Vi durò sei mesi, ma per la vigilanza de’ magistrati non si estese fuori di quel recinto, e solo sagrificò quattrocento di quegli infelici (375).
La vicina morte, che di giorno in giorno si aspettava del Re di Aragona, avrebbe potuto apportare de’ torbidi, e particolarmente rispetto al regno di Sicilia, ch’era così lontano dagli altri stati di quella Monarchia. Uno di quei principi, che avrebbe potuto invaderlo, era Ferdinando re di Napoli, e figliuolo del re Alfonso. Questo magnanimo sovrano non solamente non ebbe animo di tentare questa ingiusta usurpazione, ma per mostrare il suo disinteresse, e la premura, che avea di conservarlo al suo fratel cugino, spedì in Aragona il vescovo di Sessa, e in Sicilia l’abate Ruggio suo familiare, per assicurare il re Ferdinando, e il vicerè nostro, che nel caso infausto che soccombesse al comune destino Giovanni suo zio, era egli pronto di somministrare tutte le sue forze ad oggetto di mantenere alla corona di Aragona il nostro regno. Questa graziosa offerta fu aggradita non meno dal re Ferdinando, che da Lupo Ximenes de Urrea, il quale stimò suo dovere il parteciparla a’ principali baroni del [98] nostro regno, e a tutte le università di esso, come si fa palese dalla circolare spedita da Palermo a’ medesimi sotto i 29 di gennaro 1469 (376).

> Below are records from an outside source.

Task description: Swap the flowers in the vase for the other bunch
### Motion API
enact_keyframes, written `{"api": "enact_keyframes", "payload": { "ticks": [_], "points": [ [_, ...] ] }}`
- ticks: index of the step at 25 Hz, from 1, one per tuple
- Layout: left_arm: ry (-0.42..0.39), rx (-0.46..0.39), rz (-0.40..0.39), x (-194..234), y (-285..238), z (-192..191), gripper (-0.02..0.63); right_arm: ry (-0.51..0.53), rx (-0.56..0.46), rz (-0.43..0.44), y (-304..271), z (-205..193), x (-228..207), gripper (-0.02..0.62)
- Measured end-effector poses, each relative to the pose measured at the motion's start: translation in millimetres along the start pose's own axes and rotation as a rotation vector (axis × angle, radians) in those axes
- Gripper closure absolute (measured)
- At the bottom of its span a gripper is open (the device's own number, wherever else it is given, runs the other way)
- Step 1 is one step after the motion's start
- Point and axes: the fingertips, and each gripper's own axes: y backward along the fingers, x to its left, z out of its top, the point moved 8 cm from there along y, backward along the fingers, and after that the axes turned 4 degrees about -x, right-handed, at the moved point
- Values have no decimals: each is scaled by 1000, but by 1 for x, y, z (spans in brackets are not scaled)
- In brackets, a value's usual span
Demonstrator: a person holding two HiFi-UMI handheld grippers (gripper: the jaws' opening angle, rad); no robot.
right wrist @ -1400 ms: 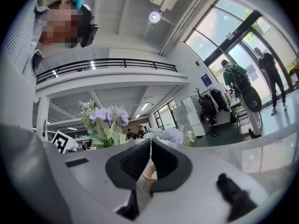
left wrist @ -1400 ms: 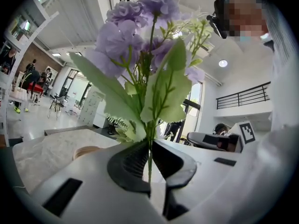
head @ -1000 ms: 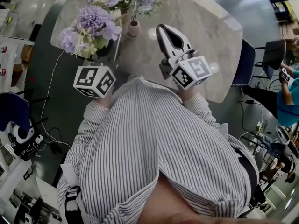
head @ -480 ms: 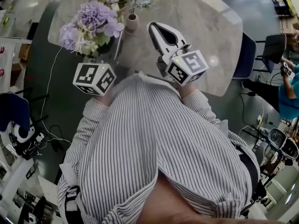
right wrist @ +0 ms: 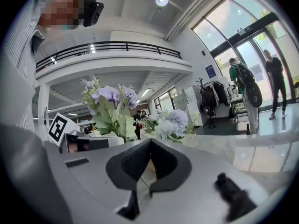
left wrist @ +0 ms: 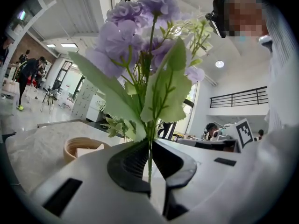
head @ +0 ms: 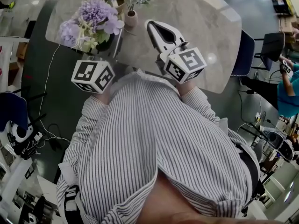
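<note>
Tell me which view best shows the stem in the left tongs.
The left gripper view: the thin green stem rises from between the shut left tongs to the purple blooms. In the head view the blooms cover stem and tongs. The right gripper view shows only distant blooms and leaves.

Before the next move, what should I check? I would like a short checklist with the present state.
1. Jaws of left gripper shut on the stem of the purple bunch: ok.
2. Jaws of right gripper ready to grasp: not ok, shut and empty.
3. The vase upright on the table: ok.
4. Room in vase for the purple bunch: not ok, the pale bunch seems to stand in it.
5. Way from right gripper to vase free: ok.
</note>
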Motion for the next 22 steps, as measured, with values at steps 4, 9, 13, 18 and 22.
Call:
{"api": "enact_keyframes", "payload": {
  "ticks": [4,9,13,18,22],
  "points": [
    [9,-5,11,3,0,1,572,12,11,4,-2,-1,1,580],
    [6,-3,7,0,-1,0,572,17,12,2,0,-2,0,580],
    [3,-3,2,-2,-1,0,571,21,12,-1,1,-1,0,580],
    [6,-5,3,-2,-1,1,572,21,34,-11,0,-4,-1,580],
    [6,-3,2,-3,-1,-1,572,23,48,-13,-1,-7,-2,580]
  ]
}}
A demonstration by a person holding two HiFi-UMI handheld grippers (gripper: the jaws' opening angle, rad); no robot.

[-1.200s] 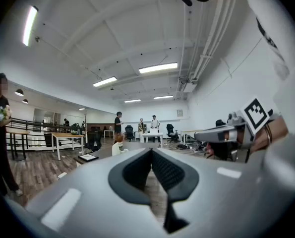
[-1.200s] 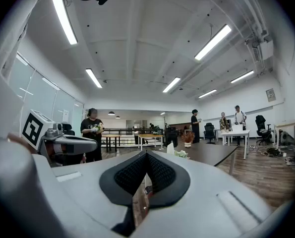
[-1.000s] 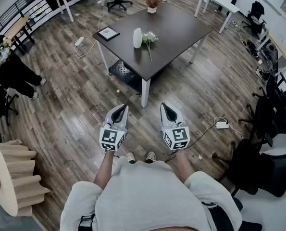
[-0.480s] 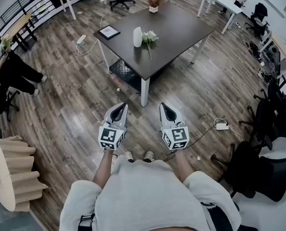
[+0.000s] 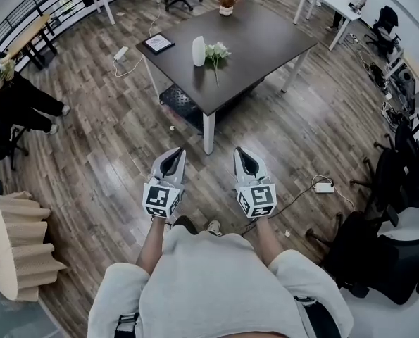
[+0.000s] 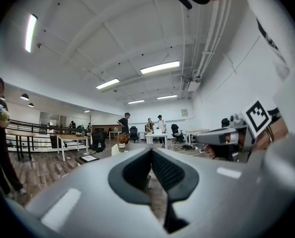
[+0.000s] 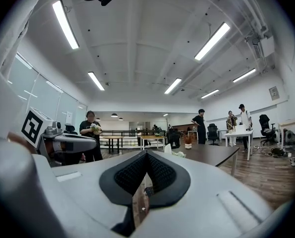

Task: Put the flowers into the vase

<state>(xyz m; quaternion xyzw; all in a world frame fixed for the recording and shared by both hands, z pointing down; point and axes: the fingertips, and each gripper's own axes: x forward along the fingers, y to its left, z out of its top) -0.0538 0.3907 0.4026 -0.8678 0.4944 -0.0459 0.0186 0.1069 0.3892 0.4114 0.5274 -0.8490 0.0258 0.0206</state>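
- Brown wood-plank floor (image 5: 103, 160) is running across the open room.
- A dark square table (image 5: 265, 41) is standing on white legs.
- Black office chairs (image 5: 382, 252) are crowding the right side.
- Long strip lights (image 7: 65, 24) are glowing on the white ceiling (image 7: 137, 38).
- A black railing (image 5: 24, 11) is lining the far left edge.

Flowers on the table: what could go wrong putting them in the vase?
The tall white vase stands right beside the flowers, so reaching for the stems might knock it over. A power strip with its cable lies on the floor on the person's right side; a foot could catch it while walking to the table.
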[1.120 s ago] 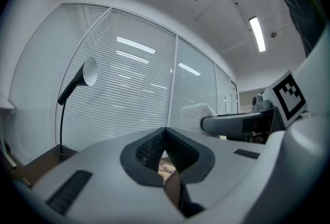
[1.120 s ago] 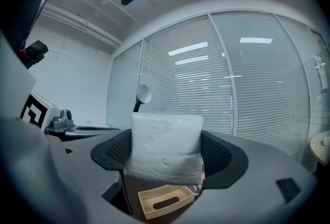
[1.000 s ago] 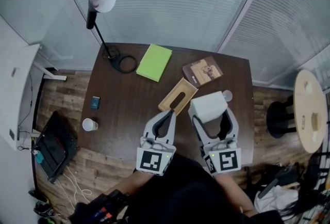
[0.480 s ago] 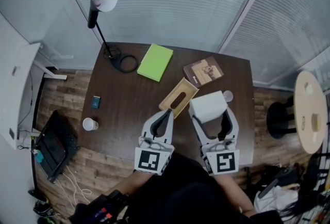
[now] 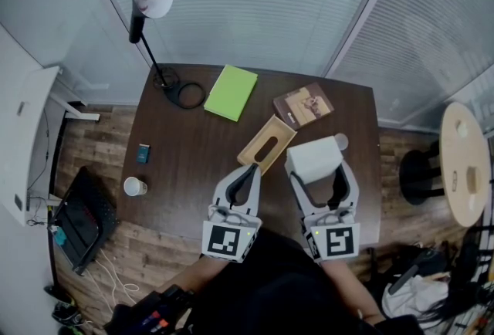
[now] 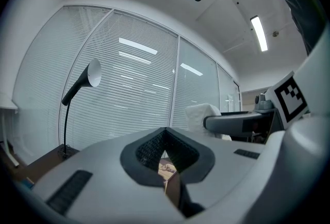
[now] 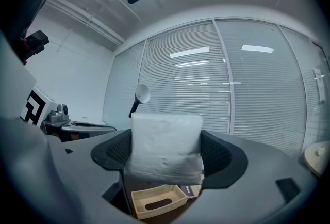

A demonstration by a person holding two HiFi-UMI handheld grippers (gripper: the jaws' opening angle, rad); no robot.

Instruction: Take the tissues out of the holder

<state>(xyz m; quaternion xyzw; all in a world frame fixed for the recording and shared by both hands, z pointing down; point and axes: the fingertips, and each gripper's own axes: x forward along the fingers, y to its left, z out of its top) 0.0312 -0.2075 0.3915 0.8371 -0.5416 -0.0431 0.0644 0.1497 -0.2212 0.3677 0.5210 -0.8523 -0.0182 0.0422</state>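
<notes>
Head view: right gripper (image 5: 315, 170) clamps the white tissues (image 5: 312, 156) above the table (image 5: 185, 164), beside the wooden holder (image 5: 266, 144); left gripper (image 5: 251, 170) closed | Left gripper view: left gripper (image 6: 166, 145) pinched, empty | Right gripper view: tissues (image 7: 165, 145) look soft and light, squeezed at both sides; holder (image 7: 157, 201) below.

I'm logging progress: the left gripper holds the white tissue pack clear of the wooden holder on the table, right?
Wrong gripper. The right gripper holds the white tissue pack clear of the wooden holder on the table. The right gripper view shows the pack clamped between its jaws. The left gripper has no pack.
</notes>
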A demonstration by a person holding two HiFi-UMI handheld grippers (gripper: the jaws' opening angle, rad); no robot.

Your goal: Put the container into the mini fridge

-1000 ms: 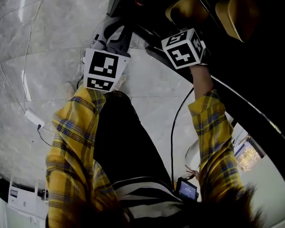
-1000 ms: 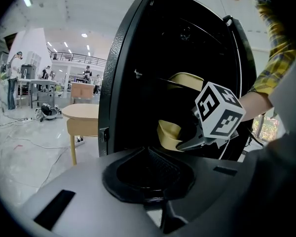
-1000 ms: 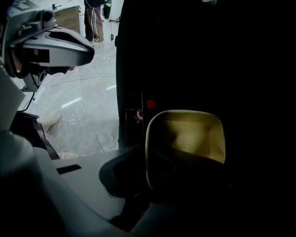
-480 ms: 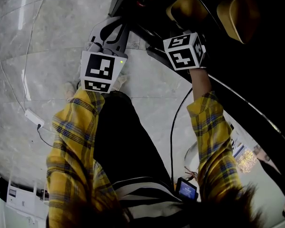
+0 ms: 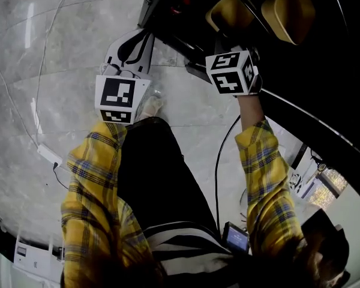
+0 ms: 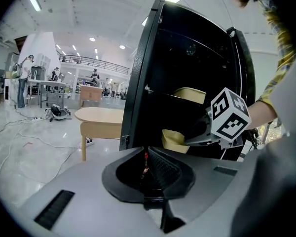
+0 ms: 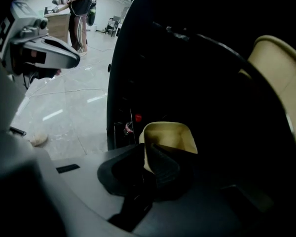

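Note:
The black mini fridge [image 6: 141, 78] stands open on the floor. Two tan containers are inside it. My right gripper [image 7: 149, 154] is shut on the near rim of the lower container [image 7: 168, 136], holding it inside the fridge opening. The second container [image 7: 282, 78] is higher and to the right. In the head view the right gripper's cube [image 5: 231, 72] is just below the lower container [image 5: 229, 12]. My left gripper [image 6: 147, 163] is shut on nothing and hangs in front of the fridge's left edge, pointing at it.
Pale stone floor with a white cable and a power strip [image 5: 50, 155] lies to the left. A low wooden table [image 6: 99, 118] stands beyond the fridge. People stand far back in the hall. A dark curved edge [image 5: 315, 128] runs along my right.
My left gripper has moved forward toward the fridge's left edge. The right gripper has stayed at the fridge opening with the container, shifting only slightly.

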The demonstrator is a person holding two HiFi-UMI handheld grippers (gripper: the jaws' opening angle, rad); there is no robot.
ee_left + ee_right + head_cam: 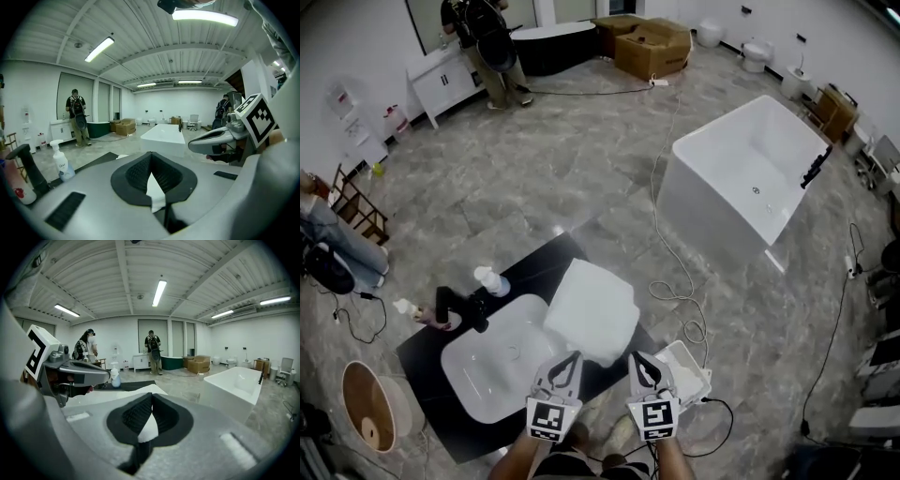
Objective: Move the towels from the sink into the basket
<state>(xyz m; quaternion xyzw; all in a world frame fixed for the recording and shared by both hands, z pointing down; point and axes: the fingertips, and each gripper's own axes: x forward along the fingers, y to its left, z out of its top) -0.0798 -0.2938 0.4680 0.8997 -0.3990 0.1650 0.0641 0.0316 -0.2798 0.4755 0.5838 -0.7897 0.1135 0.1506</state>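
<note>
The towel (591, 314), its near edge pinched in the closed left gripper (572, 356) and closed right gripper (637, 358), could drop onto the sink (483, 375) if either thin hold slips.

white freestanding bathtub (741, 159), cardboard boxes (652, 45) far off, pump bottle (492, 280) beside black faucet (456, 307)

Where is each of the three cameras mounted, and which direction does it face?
Head view: on the person's head, looking steeply down at the sink; forearms show, plus left hand-held gripper and right hand-held gripper, both shut on the white towel.
Left gripper view: on the left hand-held gripper, looking along its jaws across the room; the right hand-held gripper shows at right.
Right gripper view: on the right hand-held gripper, facing likewise; the left one shows at left.
Shared: both gripper views see the bathtub and soap bottle.
</note>
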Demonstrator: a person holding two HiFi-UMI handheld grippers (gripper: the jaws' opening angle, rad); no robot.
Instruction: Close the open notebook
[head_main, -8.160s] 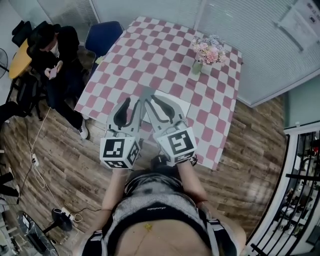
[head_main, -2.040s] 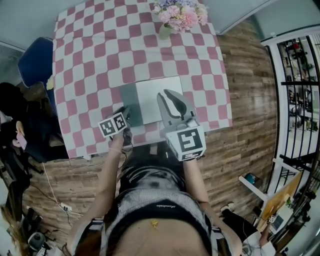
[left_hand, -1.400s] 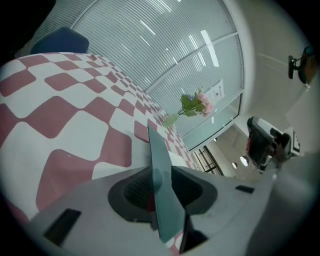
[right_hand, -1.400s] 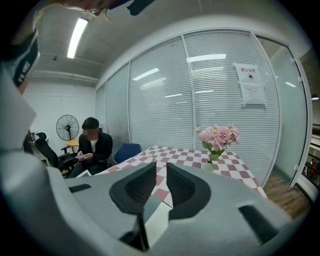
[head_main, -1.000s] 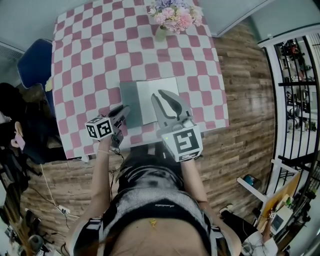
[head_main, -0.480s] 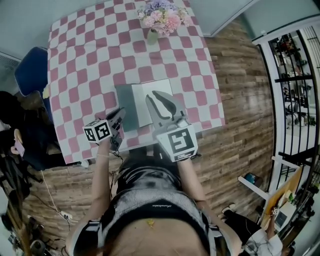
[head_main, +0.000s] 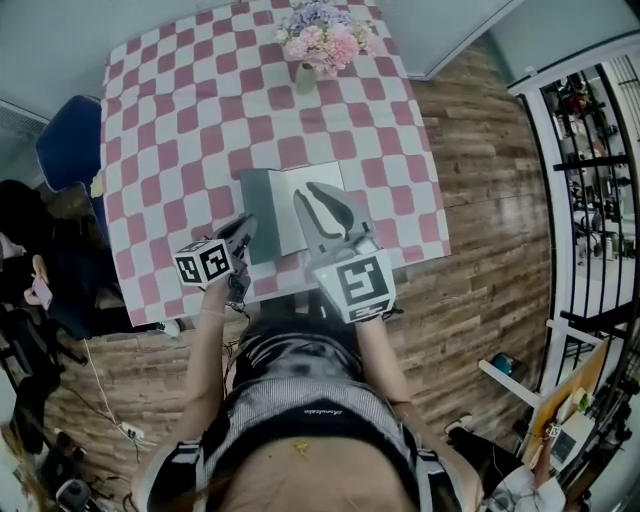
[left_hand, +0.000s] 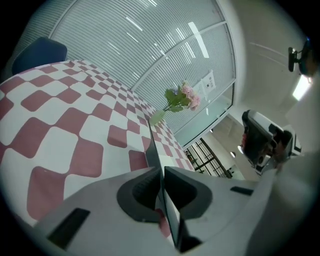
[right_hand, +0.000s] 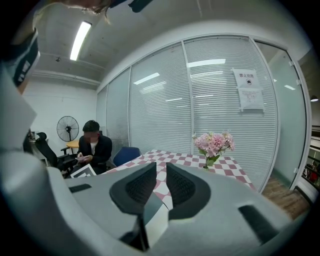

Il matrimonio fra il re Ferdinando, e la principessa Isabella erede della Castiglia trovò degli ostacoli per parte di Arrigo fratello di essa, non ostante i quali venne a compimento; e se ne celebrarono le nozze in Valladolid nel mese di ottobre 1469. Arrivata questa fausta notizia in Sicilia, Lupo Ximenes de Urrea volle, che fosse solennizzata una festa per tutto il regno.